#### [Exercise details]
Filter the material below down to the lines with the word "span" and give those lines.

===== Available data =====

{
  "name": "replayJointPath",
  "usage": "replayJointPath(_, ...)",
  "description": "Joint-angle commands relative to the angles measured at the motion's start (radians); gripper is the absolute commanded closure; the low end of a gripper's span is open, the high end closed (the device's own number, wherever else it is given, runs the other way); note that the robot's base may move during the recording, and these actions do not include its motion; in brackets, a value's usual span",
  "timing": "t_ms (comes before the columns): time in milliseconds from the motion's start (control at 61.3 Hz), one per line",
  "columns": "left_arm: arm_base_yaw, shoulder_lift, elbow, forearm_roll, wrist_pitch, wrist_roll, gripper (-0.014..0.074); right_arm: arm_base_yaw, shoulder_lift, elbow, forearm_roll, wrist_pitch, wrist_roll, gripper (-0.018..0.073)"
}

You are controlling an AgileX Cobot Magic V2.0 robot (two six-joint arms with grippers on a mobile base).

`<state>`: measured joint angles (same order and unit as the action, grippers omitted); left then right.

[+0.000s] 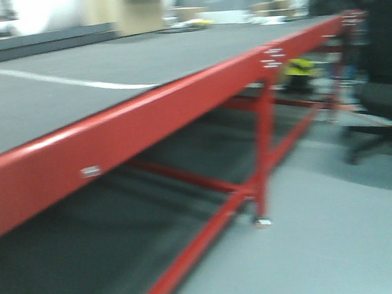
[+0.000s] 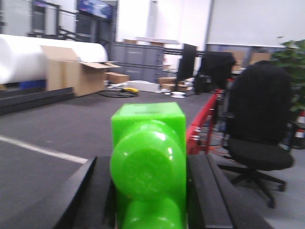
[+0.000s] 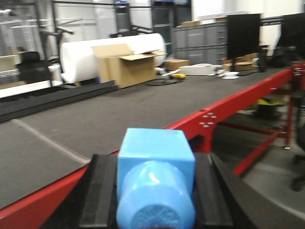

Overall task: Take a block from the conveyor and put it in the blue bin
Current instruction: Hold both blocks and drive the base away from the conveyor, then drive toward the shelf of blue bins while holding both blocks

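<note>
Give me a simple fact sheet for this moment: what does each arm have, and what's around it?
Left tool: shut on a green block
Right tool: shut on a blue block
Conveyor: dark grey belt crossed by a white line, on a red frame
Loose blocks on belt: none visible
Blue bin: not in any view
Background: black office chair, open cardboard box, big white roll
Picture quality: front view blurred
</note>
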<state>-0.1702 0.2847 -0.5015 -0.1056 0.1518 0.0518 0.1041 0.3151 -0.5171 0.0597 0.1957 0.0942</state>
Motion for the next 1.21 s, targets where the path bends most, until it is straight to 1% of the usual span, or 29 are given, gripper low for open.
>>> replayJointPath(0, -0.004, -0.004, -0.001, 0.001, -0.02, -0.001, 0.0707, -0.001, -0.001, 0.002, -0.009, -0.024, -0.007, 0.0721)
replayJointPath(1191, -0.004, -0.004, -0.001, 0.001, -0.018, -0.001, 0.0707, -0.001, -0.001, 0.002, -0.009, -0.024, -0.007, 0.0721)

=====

#### [Result for this task]
  "description": "Joint-angle commands relative to the angles measured at the motion's start (radians); gripper is the absolute commanded closure; the low end of a gripper's span is open, the high end closed (the device's own number, wherever else it is given, runs the other way); note that the robot's base may move during the recording, and these actions do not include its motion; in brackets, a value's usual span",
Motion for the next 1.21 s, targets where the path bends most, until it is straight to 1% of the usual span, or 29 are given, gripper low for open.

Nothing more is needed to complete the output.